Ainda afirma que “ora, em qualquer acepção, incluindo um empreendimento imobiliário, não se pode pensar na figura de sócio a alguém que não contribua com bens ou serviços para a respectiva atividade econômica, participando por isso diretamente dos lucros obtidos. Sob este viés, ainda que a atividade de aquisição de imóveis prontos para locação fosse um empreendimento imobiliário, admissível como sócio do empreendimento seria tão somente o coproprietário ou condômino dos imóveis adquiridos pelo FII Península”.
Para especialistas, o julgamento é relevante principalmente para fundos de investimento imobiliários que têm estruturas complexas e valores significativos envolvidos, como o Península. Hoje há 411 fundos disponíveis na B3. Este ano, já movimentaram R$ 19,7 bilhões. Ano passado, foram R$ 66,5 bilhões.
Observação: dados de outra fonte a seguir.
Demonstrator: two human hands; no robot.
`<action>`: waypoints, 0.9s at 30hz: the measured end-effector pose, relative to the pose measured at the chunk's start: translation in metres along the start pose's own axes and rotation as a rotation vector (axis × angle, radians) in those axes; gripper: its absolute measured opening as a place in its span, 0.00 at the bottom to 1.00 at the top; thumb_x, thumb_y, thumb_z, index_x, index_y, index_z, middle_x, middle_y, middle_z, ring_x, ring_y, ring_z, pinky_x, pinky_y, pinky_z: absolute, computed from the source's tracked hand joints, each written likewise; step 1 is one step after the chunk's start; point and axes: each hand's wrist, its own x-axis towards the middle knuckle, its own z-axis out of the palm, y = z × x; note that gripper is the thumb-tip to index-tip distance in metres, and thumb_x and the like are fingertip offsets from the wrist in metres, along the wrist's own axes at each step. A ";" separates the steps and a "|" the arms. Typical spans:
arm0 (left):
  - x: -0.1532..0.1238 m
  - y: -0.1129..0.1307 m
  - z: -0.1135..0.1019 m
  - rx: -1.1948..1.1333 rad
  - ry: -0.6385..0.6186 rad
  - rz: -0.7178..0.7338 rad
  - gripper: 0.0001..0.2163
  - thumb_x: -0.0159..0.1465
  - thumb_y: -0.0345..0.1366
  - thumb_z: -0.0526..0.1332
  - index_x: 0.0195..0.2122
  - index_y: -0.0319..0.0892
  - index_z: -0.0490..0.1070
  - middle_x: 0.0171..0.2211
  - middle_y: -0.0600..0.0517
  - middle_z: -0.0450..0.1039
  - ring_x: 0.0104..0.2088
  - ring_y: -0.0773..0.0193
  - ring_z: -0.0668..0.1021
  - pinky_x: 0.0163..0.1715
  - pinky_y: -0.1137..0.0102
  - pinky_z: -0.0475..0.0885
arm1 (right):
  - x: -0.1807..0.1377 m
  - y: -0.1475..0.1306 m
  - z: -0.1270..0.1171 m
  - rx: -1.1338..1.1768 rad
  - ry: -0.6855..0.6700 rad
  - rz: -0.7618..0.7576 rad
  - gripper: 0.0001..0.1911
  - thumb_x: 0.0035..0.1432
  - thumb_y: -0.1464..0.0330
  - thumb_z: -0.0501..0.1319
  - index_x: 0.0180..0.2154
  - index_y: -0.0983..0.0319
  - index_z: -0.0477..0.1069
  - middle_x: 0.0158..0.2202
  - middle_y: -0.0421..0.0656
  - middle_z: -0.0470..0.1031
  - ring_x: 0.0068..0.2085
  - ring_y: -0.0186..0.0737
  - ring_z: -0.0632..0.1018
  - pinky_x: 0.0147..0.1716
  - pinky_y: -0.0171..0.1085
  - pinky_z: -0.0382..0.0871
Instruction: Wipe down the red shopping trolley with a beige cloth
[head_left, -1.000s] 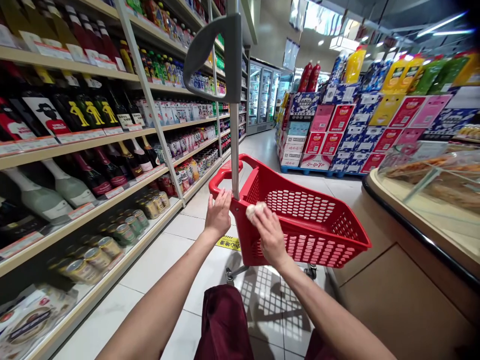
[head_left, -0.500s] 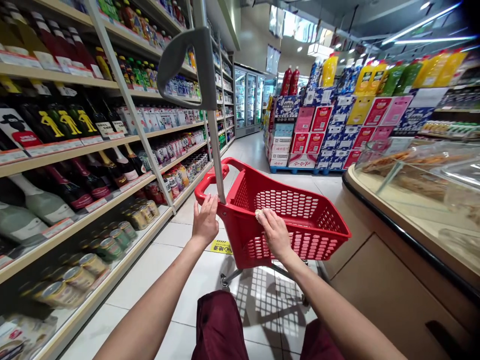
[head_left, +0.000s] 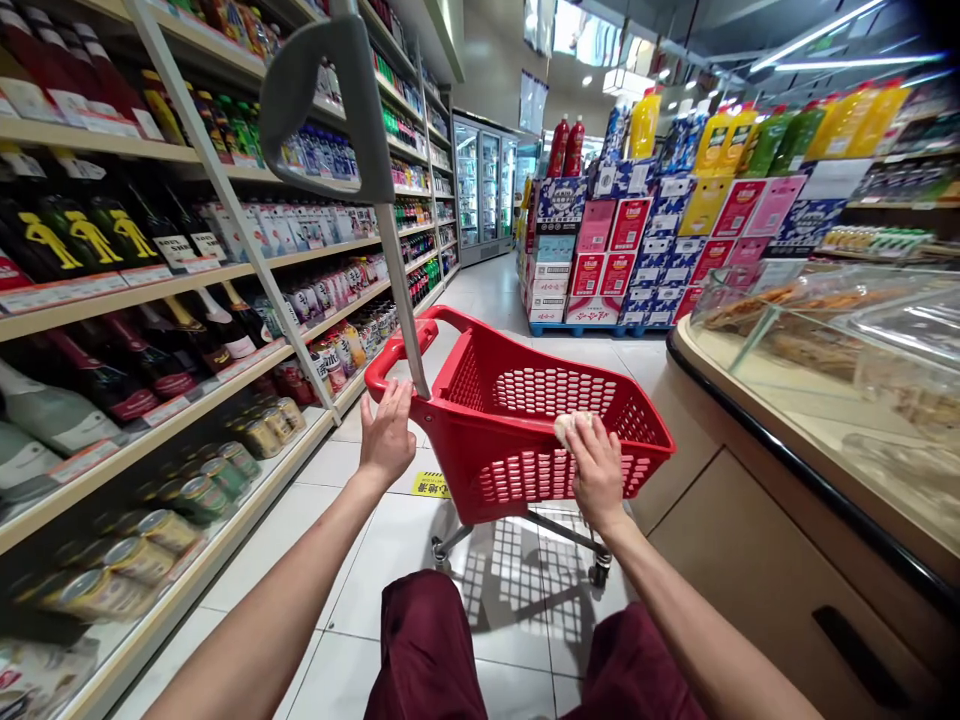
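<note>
A red plastic shopping cart (head_left: 480, 460) with a perforated basket stands sideways before me. A grey metal pole (head_left: 405, 300) with a dark grey loop handle (head_left: 360, 110) rises from its left end. My left hand (head_left: 386, 435) is closed at the near corner of the cart's red push bar (head_left: 379, 372), its fingertips over the plastic. On the near rim of the basket, my right hand (head_left: 598, 468) presses a pale, crumpled cloth (head_left: 568, 428), partly hidden under its fingers. The basket's visible inside holds nothing.
Shelves of bottles and cans (head_left: 247, 270) run along the left. At the right stands a counter (head_left: 720, 400) with clear covers over food. Stacked drink cartons (head_left: 607, 250) sit on a blue pallet (head_left: 574, 328) ahead. A yellow floor sticker (head_left: 431, 485) lies beside the cart.
My right hand has slid rightward along the basket's near rim with the cloth. My left hand stays at the push bar corner. The view has shifted slightly, so the surroundings sit farther left.
</note>
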 end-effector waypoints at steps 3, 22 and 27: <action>-0.005 0.024 0.002 -0.003 0.050 -0.005 0.33 0.51 0.24 0.49 0.61 0.35 0.44 0.60 0.41 0.52 0.61 0.56 0.52 0.59 0.53 0.39 | -0.005 0.001 0.005 0.043 -0.045 -0.042 0.27 0.56 0.81 0.43 0.57 0.60 0.56 0.57 0.46 0.60 0.62 0.41 0.49 0.56 0.51 0.53; 0.016 0.103 0.053 -0.027 -0.237 0.247 0.27 0.52 0.26 0.50 0.56 0.37 0.57 0.57 0.44 0.59 0.60 0.55 0.54 0.58 0.51 0.44 | -0.030 0.054 -0.020 -0.070 -0.042 -0.017 0.26 0.56 0.80 0.45 0.55 0.59 0.58 0.58 0.44 0.59 0.62 0.42 0.50 0.57 0.51 0.52; 0.013 0.103 0.054 -0.011 -0.240 0.252 0.28 0.53 0.25 0.49 0.58 0.38 0.55 0.59 0.46 0.56 0.61 0.56 0.52 0.59 0.53 0.43 | -0.060 0.060 -0.028 -0.061 -0.222 -0.108 0.26 0.56 0.80 0.45 0.54 0.57 0.60 0.56 0.42 0.63 0.61 0.38 0.52 0.55 0.47 0.56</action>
E em 2020, R$ 54,1 bilhões.
O advogado Caio Cesar Nader Quintella, ex-vice presidente da 1ª Seção do Carf, afirma que o julgado é importante “não apenas por afastar a aplicação dessa verdadeira norma antielisão ou antiabuso no caso dessa estrutura societária adotada, mas por interpretar e sinalizar o conteúdo e os limites dessa regra, dando mais segurança aos players”.
A decisão, acrescenta, “trouxe uma interpretação mais objetiva, na análise de uma estrutura complexa, considerando as empresas intermediárias, e entendendo que, por ser mero beneficiário final, não poderia ser considerado o sócio, apenas por estar nas duas pontas da operação”.
Segundo o advogado Bruno Sigaud, do Sigaud Advogados, trata-se de tema de grande impacto para o mercado imobiliário e para os fundos de investimento. “Mesmo sem um posicionamento formal a respeito, viu-se nos últimos anos um movimento da Receita Federal em tentar alargar a definição contida no artigo 2º da Lei nº 9.779/99, ignorando-se a necessidade de haver concomitância entre a participação relevante do cotista no FII e seu investimento, como incorporador, construtor ou sócio, em empreendimento imobiliário investido pelo fundo”, diz.
Procurado pelo Valor, o Grupo Ourinvest, que administra o Fundo Península, não deu retorno até o fechamento da edição.
Em nota, a Procuradoria-Geral da Fazenda Nacional (PGFN) afirma que a decisão reverteu a jurisprudência da 1ª Turma da Câmara Superior e das turmas ordinárias do Carf sobre o planejamento tributário que envolveu a utilização do FII Península pelo grupo econômico do empresário Abilio Diniz. E que a posição da PGFN é aquela que prevaleceu nos julgamentos anteriores (acórdãos 9101-004.580, 9101-004.090 e 3401-007.236).
Acrescenta que “o novo entendimento se resume ao caso concreto, considerando as peculiaridades fáticas da operação praticada pelo grupo econômico do Sr. Abilio Diniz”.